Лекарь вздохнул. И прикрыл глаза. В его голове шелест листвы, пение птиц, вялое жужжание уже засыпающих насекомых слились в одну грустную песню. Он тихо напевал её до тех пор, пока перед глазами не вспыхнул пожар.
Нуска подскочил на месте и распахнул глаза. Его сердце колотилось, ладони вспотели, а жилы стыли. Но вокруг было тихо. Ничто не портило тихой идиллии этого места.
Маз стоял прислонившись лбом к следующей осине и что-то шептал. Лекарь со вздохом ещё раз поклонился, поблагодарил ничего не слышащего сифа, поглощённого своим горем, а затем побрёл обратно к воротам, ведущим с кладбища в город.
* * *
К полудню Сифа начала пробуждаться от оцепенения и вездесущего порядка. Стражники оставляли свои посты, громко перекрикиваясь и поздравляя друг друга. Женщины, увешанные сумами, куда-то спешили.

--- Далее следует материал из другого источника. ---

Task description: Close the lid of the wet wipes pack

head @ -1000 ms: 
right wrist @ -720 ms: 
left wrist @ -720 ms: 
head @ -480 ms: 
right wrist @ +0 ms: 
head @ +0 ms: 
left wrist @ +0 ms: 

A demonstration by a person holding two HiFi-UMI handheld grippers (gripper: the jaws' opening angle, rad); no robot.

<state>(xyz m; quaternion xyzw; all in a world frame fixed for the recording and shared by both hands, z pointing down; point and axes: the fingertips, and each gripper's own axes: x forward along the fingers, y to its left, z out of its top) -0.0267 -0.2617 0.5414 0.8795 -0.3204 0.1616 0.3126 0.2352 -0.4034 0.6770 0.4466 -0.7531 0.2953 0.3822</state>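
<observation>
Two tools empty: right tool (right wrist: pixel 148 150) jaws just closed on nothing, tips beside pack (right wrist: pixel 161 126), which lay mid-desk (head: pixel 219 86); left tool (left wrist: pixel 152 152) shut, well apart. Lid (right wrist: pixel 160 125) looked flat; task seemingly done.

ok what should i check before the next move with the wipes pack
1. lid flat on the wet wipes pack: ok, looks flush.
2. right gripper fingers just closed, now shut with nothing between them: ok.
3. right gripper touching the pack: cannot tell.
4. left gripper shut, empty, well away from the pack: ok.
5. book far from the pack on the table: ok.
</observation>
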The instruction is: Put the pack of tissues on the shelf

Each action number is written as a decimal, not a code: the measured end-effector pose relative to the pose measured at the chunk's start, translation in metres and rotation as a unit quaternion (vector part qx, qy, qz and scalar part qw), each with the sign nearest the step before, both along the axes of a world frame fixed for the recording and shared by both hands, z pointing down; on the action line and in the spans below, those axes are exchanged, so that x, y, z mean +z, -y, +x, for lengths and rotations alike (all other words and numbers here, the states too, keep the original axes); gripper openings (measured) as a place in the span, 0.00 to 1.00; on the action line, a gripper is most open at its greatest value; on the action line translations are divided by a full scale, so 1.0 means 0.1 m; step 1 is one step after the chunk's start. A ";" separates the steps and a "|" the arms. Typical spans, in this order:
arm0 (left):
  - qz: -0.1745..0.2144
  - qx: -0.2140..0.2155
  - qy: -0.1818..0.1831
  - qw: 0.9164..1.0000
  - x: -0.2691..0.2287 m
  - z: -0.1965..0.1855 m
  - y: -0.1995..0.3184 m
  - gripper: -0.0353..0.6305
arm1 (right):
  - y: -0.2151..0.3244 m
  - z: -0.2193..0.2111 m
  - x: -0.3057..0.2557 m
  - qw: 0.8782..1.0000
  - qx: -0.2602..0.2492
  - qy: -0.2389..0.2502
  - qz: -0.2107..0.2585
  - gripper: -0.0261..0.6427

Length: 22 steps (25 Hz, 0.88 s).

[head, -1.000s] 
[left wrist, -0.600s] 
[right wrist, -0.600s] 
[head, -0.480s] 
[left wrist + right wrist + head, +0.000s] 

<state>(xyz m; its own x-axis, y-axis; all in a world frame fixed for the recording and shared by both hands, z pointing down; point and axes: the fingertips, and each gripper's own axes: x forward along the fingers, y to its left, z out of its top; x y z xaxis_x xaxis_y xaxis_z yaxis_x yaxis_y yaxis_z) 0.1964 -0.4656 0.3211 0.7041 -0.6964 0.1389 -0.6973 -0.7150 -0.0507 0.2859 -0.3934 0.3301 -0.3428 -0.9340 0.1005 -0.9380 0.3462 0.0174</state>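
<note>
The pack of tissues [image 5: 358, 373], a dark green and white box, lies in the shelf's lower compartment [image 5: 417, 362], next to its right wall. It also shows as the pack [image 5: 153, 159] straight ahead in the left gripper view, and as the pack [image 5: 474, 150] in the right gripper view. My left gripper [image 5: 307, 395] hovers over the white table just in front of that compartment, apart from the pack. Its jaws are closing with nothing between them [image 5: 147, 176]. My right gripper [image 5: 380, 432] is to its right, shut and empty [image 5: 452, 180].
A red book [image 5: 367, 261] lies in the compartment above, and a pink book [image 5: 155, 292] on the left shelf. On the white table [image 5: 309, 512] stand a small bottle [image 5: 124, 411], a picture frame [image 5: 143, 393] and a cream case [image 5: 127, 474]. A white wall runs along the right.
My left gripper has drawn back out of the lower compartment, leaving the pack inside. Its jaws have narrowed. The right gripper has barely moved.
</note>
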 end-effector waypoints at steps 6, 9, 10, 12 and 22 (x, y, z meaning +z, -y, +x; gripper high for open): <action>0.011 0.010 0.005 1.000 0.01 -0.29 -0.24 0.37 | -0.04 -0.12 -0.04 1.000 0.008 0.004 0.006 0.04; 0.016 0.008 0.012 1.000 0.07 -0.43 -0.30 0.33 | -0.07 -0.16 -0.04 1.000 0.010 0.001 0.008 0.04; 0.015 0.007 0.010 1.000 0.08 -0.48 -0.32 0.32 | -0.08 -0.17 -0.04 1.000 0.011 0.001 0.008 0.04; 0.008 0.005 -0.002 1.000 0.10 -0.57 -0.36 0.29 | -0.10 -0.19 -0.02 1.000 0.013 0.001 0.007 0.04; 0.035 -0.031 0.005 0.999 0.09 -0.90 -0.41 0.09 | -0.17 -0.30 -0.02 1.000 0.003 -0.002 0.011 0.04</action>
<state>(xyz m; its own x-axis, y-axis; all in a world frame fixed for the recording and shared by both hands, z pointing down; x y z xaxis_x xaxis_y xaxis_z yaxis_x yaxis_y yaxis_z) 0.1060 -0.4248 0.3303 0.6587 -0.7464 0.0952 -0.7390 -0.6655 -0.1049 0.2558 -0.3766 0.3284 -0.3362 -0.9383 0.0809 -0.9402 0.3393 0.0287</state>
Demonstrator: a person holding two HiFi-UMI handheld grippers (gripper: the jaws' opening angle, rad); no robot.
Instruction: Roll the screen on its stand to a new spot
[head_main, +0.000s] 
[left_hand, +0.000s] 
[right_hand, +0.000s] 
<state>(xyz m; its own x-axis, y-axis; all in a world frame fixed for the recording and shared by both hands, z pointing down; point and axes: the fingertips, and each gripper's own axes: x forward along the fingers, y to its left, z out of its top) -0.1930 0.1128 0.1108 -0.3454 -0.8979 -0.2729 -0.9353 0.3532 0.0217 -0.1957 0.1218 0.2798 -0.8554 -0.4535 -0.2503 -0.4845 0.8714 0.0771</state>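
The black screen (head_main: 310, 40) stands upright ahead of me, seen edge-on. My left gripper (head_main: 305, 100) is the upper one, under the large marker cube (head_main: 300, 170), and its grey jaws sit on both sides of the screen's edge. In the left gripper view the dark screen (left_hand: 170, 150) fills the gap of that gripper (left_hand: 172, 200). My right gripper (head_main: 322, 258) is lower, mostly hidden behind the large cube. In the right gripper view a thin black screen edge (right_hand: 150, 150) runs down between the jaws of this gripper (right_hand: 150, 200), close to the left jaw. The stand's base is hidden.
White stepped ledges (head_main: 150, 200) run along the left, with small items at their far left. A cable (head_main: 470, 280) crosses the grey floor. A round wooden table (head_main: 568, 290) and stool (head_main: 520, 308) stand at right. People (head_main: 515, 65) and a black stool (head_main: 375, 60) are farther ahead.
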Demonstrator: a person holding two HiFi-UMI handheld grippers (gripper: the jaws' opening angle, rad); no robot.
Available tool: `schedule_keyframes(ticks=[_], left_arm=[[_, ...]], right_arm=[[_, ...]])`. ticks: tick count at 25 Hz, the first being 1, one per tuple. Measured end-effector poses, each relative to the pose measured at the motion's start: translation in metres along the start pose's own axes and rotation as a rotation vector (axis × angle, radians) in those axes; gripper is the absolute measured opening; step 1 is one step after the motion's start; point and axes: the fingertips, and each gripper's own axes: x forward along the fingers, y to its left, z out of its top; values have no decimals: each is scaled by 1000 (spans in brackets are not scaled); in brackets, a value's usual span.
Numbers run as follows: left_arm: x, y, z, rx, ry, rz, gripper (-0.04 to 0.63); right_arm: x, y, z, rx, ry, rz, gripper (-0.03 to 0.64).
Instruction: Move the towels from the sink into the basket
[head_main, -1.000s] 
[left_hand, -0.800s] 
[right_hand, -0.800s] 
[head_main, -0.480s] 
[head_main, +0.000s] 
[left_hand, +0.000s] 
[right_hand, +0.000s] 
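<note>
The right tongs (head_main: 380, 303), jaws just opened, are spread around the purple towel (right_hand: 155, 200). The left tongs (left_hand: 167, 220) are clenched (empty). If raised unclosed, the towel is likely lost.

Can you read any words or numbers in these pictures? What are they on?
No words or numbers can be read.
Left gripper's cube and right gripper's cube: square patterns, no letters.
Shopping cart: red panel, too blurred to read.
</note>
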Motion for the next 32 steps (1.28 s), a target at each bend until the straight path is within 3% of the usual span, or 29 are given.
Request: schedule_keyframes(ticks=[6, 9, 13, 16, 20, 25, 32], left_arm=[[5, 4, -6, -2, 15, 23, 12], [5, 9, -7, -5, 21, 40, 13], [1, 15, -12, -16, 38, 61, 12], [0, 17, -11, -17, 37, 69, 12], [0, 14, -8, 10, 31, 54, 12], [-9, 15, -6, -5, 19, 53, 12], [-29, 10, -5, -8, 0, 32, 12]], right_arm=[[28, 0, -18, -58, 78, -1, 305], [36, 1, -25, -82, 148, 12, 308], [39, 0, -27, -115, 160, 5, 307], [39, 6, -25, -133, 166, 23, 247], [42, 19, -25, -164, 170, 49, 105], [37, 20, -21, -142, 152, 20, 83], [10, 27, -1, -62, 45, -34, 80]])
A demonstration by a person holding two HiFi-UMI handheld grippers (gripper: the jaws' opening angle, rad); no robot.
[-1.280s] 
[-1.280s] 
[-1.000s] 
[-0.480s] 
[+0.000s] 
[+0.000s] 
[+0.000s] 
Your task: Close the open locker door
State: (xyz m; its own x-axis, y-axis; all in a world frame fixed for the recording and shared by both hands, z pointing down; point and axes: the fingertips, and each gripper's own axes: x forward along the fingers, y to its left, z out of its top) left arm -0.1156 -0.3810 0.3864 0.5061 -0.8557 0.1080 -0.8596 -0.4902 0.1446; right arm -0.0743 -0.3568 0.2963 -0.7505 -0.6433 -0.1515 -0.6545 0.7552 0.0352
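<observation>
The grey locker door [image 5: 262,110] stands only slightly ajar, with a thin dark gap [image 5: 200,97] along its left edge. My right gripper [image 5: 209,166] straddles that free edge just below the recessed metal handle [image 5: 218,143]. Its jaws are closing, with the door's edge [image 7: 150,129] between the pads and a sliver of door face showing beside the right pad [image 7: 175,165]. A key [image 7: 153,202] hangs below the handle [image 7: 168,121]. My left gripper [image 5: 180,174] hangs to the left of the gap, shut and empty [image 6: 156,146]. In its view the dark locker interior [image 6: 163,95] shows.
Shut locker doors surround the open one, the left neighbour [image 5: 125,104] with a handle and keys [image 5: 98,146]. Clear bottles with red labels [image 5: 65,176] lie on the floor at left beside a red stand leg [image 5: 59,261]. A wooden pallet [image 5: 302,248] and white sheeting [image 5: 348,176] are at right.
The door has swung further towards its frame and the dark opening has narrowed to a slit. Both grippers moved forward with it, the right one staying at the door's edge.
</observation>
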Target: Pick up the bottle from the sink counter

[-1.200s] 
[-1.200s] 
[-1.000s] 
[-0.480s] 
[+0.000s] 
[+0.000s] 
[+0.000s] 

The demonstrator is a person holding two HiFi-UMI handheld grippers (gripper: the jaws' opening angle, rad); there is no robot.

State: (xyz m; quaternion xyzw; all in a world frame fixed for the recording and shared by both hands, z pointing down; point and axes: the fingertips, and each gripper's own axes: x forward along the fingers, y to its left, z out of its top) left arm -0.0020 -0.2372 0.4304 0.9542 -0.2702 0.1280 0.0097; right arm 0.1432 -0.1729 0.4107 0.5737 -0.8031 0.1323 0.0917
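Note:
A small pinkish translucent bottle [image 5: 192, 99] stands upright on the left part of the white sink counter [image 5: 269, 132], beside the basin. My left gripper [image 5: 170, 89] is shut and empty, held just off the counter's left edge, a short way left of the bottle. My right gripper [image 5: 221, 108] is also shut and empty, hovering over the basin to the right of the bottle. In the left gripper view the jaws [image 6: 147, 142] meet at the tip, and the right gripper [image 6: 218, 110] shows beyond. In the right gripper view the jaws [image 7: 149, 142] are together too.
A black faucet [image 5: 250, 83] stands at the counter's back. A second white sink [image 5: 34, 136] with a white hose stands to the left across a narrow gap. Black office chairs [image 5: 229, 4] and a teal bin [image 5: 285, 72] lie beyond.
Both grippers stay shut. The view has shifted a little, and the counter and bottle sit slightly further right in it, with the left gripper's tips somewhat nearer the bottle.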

Проходя через центр города ко дворцу, Нуска ненадолго застыл, со вздохом оглядев готовившийся к празднику город.
Яблоня, чей ствол смогли бы обхватить только десять человек, взявшихся за руки, уходила в небеса кронами. Её посеребрённые листья шуршали так, словно звенели мягкой песнью. Сифы выстроились в длинную цепочку вокруг дерева – каждый из них подходил, чтобы положить к корням дерева спелые овощи и фрукты.